Network Scalability :
(A) Load Balancers
Refer to this blog which points out how modern L4/L7 load balancers work.
https://blog.envoyproxy.io/introduction-to-modern-network-load-balancing-and-proxying-a57f6ff80236 . I have also seen L3 load balancers used via DNS (e.g. UltraDNS sitebacker pools).
In summary I have seen load balancers of the following types:
- Proxy based load balancers
- L3 load balancing: DNS based load balancing via pools (round-robin) or via mapping changes (Akamai), or via Anycast (See this for how BGP makes this happen: https://www.imperva.com/blog/how-anycast-works/)
- L4 load balancing via HAProxy (SSL termination via NGINX)
- L7 load balancing via HAProxy and a sidecar like Muttley (Uber) , which is essentially based on Healthchecks, Traffic controller rules, and Zookeeper nodes that are maintained at a /zone/service/ level , and updated when a particular service is deployed to a machine.
- Client side load balancers:
When a service is deployed on a machine, it needs to be discoverable. This can be done in the following ways
- DNS based service discovery such as Mesos-DNS
- DNS based service discovery using SRV records (See this https://docs.citrix.com/en-us/citrix-adc/13/dns/service-discovery-using-dns-srv-records.html)
- Zookeeper based service discovery
Storage Scalability:
Refer to
http://www.cloudbus.org/reports/DistributedStorageTaxonomy.pdf for a taxonomy of Distributed Storage Systems (DSS)

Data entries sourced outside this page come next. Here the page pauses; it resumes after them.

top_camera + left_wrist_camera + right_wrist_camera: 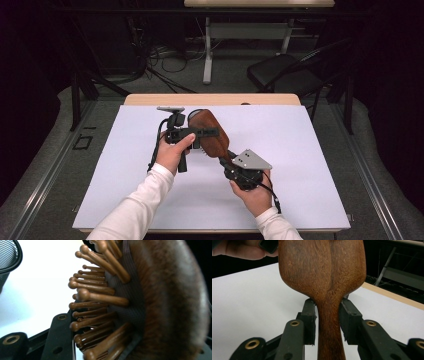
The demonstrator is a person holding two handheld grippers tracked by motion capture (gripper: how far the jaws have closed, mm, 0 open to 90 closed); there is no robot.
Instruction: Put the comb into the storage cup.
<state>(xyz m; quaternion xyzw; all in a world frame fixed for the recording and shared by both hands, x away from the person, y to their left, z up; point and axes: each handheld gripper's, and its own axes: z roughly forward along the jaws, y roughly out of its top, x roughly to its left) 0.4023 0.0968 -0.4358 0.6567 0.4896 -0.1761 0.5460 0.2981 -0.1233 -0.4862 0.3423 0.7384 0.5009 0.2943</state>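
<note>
One wooden hairbrush (210, 134) is held above the white table cover (300, 165), between the two grippers. Its brown back faces up in the high view, and its wooden pins (95, 293) with round tips show in the left gripper view, very near to the camera. The left gripper (212, 132) is closed on the head of the brush: one black jaw lies across the back, the other jaw stands at the side of the pins, so the head sits between the fingers. The right gripper (327, 320) has its two fingers (309, 320) at the narrow neck, one on each side. The pads are just beside the wood, and a thin gap seems to stay there, so I cannot tell for sure if they press. Behind the fingers, each hand holds the body of its gripper, and white sleeves (135, 210) cover the forearms.
</note>
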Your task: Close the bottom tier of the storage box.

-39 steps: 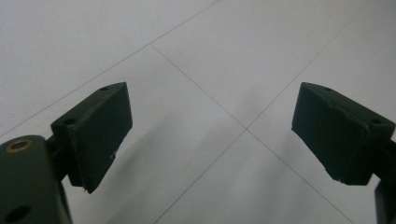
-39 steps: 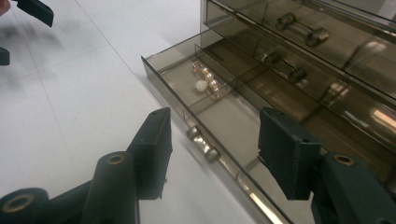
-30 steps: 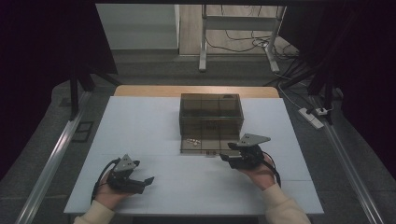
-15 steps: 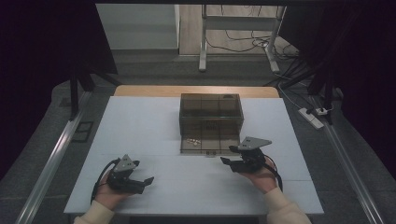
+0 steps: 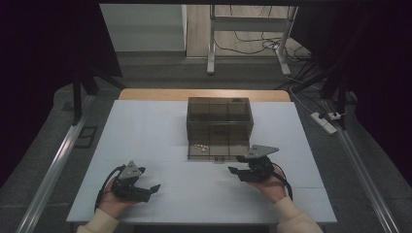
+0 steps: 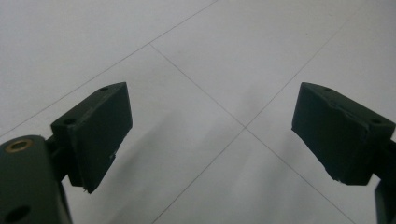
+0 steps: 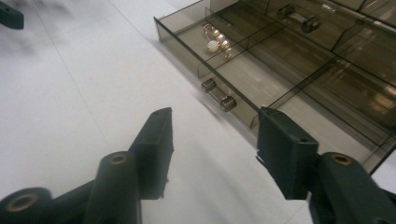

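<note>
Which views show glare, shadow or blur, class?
High view: dim, dark surroundings, the white table evenly lit. Left gripper view: soft shadows under the pads, which look slightly soft. Right gripper view: reflections on the tinted drawer, and the top left corner is blurred.

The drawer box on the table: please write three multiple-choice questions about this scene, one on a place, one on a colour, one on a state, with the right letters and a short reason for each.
1. Where do the small beads lie?
A. in the pulled-out drawer
B. on the bare table
C. between the left gripper's jaws

2. What colour is the drawer box?
A. bright red
B. smoky clear brown
C. solid white

3. How does the right gripper stand?
A. shut on the drawer handle
B. shut on a bead
C. jaws apart, nothing between them

Answers:
1. A, the right gripper view shows them in a compartment of the drawer.
2. B, its dividers show through the tinted walls.
3. C, white table shows between its jaws, and the handle lies beyond them.
</note>
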### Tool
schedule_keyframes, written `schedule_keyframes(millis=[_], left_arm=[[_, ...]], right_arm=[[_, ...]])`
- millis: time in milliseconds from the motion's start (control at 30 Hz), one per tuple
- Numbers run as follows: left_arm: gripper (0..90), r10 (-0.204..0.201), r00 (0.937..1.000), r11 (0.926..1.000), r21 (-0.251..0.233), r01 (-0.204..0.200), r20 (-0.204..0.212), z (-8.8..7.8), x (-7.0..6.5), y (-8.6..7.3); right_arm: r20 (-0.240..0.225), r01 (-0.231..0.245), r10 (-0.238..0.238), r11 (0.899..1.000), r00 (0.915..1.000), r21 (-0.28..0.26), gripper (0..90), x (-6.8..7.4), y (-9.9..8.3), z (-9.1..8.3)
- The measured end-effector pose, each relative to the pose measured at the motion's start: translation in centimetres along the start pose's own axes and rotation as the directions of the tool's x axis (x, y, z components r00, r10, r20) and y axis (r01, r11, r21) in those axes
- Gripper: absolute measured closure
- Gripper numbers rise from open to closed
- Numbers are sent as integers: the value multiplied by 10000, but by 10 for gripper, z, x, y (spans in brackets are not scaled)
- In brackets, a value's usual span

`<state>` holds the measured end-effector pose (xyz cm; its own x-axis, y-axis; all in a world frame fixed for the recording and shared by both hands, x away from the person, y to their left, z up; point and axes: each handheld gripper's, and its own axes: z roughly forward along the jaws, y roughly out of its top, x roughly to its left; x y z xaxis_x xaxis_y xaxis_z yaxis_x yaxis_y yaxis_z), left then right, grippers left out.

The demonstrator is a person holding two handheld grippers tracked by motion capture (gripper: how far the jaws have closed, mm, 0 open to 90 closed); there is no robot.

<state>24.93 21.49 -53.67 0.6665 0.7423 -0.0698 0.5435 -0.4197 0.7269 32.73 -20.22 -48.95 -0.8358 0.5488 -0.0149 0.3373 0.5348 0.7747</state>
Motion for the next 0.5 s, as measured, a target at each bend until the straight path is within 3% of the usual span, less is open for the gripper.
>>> schedule_keyframes(millis=[233,433,500], left_arm=[[119,-26,10000,10000,-56,26,-18,-1,-1,0],[119,-11,10000,10000,-40,11,-52,0,-2,0],[119,-7,10000,10000,-25,7,-41,1,-2,0]], right_arm=[[-219,147,-145,9999,9997,81,645,1,0,2],[58,555,-558,9972,9984,506,865,2,-3,6],[228,606,-622,9961,9978,641,890,2,-3,8]])
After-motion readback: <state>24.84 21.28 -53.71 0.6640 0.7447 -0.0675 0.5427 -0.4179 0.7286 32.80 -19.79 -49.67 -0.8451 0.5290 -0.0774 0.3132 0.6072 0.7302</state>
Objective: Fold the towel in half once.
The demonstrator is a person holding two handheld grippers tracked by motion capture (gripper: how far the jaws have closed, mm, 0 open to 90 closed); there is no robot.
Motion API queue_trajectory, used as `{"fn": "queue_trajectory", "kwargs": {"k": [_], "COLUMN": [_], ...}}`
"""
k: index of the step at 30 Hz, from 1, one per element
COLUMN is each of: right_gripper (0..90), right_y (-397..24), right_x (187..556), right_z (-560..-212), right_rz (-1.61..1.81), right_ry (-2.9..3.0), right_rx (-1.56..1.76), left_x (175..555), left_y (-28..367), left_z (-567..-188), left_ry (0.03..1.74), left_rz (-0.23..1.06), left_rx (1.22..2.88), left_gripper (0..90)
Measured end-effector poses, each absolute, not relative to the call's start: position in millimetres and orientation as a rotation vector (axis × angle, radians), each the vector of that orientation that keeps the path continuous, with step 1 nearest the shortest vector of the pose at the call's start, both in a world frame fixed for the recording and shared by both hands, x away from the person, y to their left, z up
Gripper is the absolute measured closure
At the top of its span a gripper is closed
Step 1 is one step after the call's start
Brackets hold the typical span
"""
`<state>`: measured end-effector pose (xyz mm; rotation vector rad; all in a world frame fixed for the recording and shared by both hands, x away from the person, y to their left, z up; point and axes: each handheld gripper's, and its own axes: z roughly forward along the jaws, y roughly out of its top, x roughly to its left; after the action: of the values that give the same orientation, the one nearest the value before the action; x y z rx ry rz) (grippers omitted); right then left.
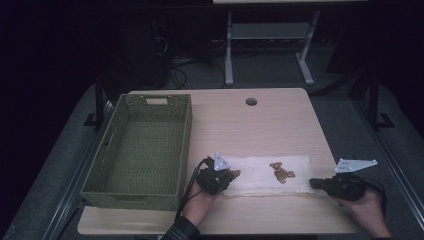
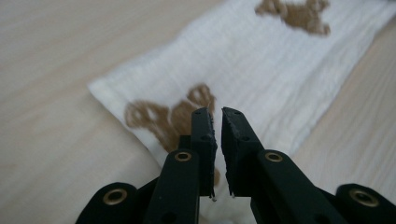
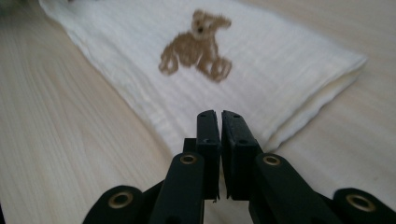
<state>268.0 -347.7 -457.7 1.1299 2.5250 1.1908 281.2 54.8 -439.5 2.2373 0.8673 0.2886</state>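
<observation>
Cloth (image 1: 260, 175): white, fine ribbed weave, printed with brown teddy bears (image 3: 196, 44).
Basket (image 1: 142, 145): olive-green woven wicker.
Desk (image 1: 240, 120): pale wood grain, light beige.
Left gripper (image 2: 216, 114): black jaws, brass-coloured rivets.
Right gripper (image 3: 219, 116): same black, brass rivets; grey three-cornered plate on top.
Sleeve (image 1: 182, 231): dark plaid.

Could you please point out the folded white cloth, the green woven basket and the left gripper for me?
white cloth (image 1: 257, 182): high view, plain part near its front edge.
green woven basket (image 1: 186, 145): high view, right wall.
left gripper (image 2: 218, 114): left gripper view, between its fingertips.
</observation>
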Motion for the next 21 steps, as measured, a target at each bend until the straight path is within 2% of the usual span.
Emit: {"fn": "queue_trajectory", "kwargs": {"k": [6, 13, 17, 21], "right_gripper": [89.0, 89.3, 79.9, 75.4], "right_y": [-345, -353, -354, -353], "right_x": [261, 245, 249, 257], "right_z": [-469, -468, -463, -460], "right_rz": [1.099, 1.1, 1.109, 1.101], "right_ry": [2.566, 2.575, 2.541, 2.516], "right_rx": [1.135, 1.147, 1.138, 1.136], "left_x": [273, 259, 264, 275], "left_y": [51, 53, 52, 52], "left_z": [-457, -455, -448, -444], "left_ry": [0.84, 0.804, 0.791, 0.804], "left_rz": [0.215, 0.183, 0.229, 0.261], "left_rx": [2.347, 2.367, 2.335, 2.314], "left_gripper": [83.7, 84.2, 77.2, 70.7]}}
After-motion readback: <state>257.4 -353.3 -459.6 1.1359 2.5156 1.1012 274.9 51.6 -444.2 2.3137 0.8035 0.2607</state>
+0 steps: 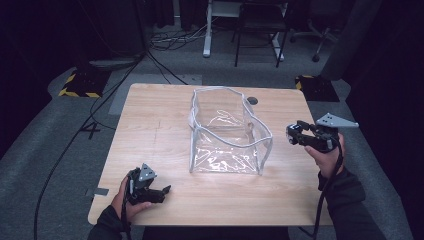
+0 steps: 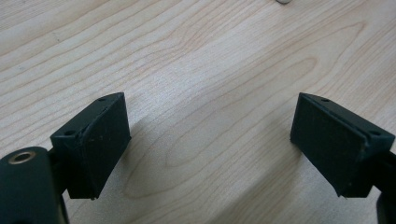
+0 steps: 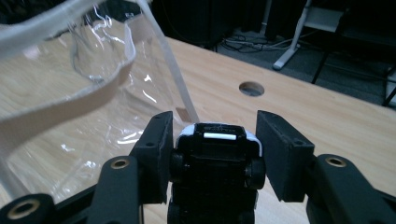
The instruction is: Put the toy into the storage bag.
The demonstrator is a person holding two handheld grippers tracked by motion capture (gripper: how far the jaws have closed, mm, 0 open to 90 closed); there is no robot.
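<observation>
The right tongs (image 1: 292, 135), at the right of the high view, pinch a small black-and-white toy car (image 3: 214, 158) just beside the clear plastic bag with white trim (image 1: 227, 132), which stands open at the centre of the pale wooden surface (image 1: 150, 130); the left tongs (image 1: 162, 192), lower left, stand spread and hold nothing, low over bare wood.

The light wood-grain bench (image 1: 150, 145) shows pale tan streaks with darker oval rings. On it stands the clear, see-through plastic bag with white piping along its edges (image 1: 227, 132). The small toy car (image 3: 215, 158) is black with a white roof edge and a white bar on top. Both grippers' jaws are matt black. Yellow-and-black striped floor plates (image 1: 80, 85) lie on the grey carpet (image 1: 45, 150).
</observation>
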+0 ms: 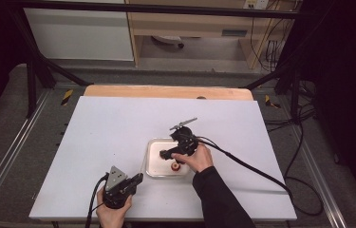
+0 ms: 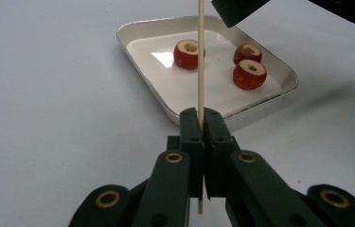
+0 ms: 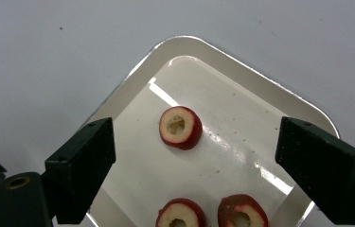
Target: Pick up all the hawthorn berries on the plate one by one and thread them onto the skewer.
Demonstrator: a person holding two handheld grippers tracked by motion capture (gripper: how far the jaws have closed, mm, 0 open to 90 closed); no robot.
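The right gripper (image 3: 191, 172) hangs with jaws wide apart over the tray (image 3: 241, 64), nothing between them, one cored red fruit (image 3: 180, 127) at twelve o'clock from it; the left gripper (image 2: 201, 120) clamps an upright skewer (image 2: 200, 56). Likely step — picking a fruit; next, lower and close squarely on it — then thread it

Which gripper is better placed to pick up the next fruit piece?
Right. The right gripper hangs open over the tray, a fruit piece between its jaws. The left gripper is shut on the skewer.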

In summary, Distributed storage can be looked at from different perspectives. If we look at it from the point of view of "functionality" there is the following categorization:
- Archival: Provide persistent nonvolatile storage. Achieving reliability, even in the event of failure, supersedes all other objectives and data replication is a key instrument in achieving this
- General purpose Filesystem: Persistent nonvolatile POSIX compliant filesystem e.g. NFS, CODA, xFS,
- Publish/Share: More volatile, think peer-peer
- Performance: Operate in parallel over a fast network, typically will stripe data e.g. Zebra,
- Federation middleware: Bring together various filesystems over a single API
- Custom: GFS (combination of many of the things above
Example
- DHT : Store the keys associated with a node in that node's DNS records (e.g. TXT record) and the node info is obtained via SRV record for that node (refer to : https://labs.spotify.com/2013/02/25/in-praise-of-boring-technology/)
Compute Scalability
There are 4 main categories of cluster workloads (ref:
https://eng.uber.com/peloton/)
- Stateless jobs
- Stateful jobs
- Batch jobs
- Daemon jobs
The idea is to have these jobs scheduled diversely to a cluster. This is done using the tools such as Borg, YARN (slowly moving to Spark in the industry), Mesos and Kubernetes.